TASK DETAILS:
With the first line as the start and the line containing "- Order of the" as the end, write out every line of the records exactly.

*** ENTRIES SHOWN ***

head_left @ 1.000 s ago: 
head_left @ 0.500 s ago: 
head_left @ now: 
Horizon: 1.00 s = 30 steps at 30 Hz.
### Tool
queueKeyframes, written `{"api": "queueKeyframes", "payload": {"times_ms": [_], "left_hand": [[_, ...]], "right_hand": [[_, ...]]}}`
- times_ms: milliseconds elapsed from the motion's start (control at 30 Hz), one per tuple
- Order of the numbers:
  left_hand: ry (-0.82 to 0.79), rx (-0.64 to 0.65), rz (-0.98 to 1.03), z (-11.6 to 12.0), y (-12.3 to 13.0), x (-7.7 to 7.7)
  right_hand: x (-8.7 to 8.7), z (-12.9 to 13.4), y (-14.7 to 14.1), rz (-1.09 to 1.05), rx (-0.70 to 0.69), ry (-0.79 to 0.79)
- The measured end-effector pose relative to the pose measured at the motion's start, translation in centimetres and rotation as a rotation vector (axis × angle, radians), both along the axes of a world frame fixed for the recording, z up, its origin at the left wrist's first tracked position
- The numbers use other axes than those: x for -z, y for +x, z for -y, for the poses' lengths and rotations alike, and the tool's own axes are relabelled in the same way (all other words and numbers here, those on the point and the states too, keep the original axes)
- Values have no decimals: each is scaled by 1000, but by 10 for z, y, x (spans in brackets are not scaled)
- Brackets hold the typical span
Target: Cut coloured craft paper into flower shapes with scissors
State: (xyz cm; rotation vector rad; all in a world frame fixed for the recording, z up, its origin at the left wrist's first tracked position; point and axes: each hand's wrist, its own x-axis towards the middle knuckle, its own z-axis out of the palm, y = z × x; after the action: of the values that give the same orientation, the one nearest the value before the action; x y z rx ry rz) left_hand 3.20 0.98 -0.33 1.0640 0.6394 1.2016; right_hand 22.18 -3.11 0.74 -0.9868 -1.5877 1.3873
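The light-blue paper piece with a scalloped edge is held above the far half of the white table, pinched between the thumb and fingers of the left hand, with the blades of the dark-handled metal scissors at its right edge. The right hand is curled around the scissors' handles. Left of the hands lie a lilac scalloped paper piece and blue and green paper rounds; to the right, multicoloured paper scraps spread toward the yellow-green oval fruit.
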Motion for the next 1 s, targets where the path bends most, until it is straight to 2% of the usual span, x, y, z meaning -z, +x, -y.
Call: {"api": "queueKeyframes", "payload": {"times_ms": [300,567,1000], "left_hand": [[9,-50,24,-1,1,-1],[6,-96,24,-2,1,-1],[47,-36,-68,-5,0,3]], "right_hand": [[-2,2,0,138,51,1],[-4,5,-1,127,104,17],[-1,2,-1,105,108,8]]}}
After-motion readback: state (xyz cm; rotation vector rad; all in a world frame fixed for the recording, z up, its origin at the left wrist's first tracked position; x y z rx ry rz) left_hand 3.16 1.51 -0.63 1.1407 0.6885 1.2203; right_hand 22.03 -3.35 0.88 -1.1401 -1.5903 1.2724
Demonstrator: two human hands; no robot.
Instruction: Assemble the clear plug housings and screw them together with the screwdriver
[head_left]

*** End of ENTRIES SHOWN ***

SOLUTION FOR THIS PROBLEM:
head_left @ 1.000 s ago: 
head_left @ 0.500 s ago: 
head_left @ now: 
Horizon: 1.00 s = 30 steps at 30 Hz.
### Tool
queueKeyframes, written `{"api": "queueKeyframes", "payload": {"times_ms": [_], "left_hand": [[_, ...]], "right_hand": [[_, ...]]}}`
- times_ms: milliseconds elapsed from the motion's start (control at 30 Hz), one per tuple
- Order of the numbers:

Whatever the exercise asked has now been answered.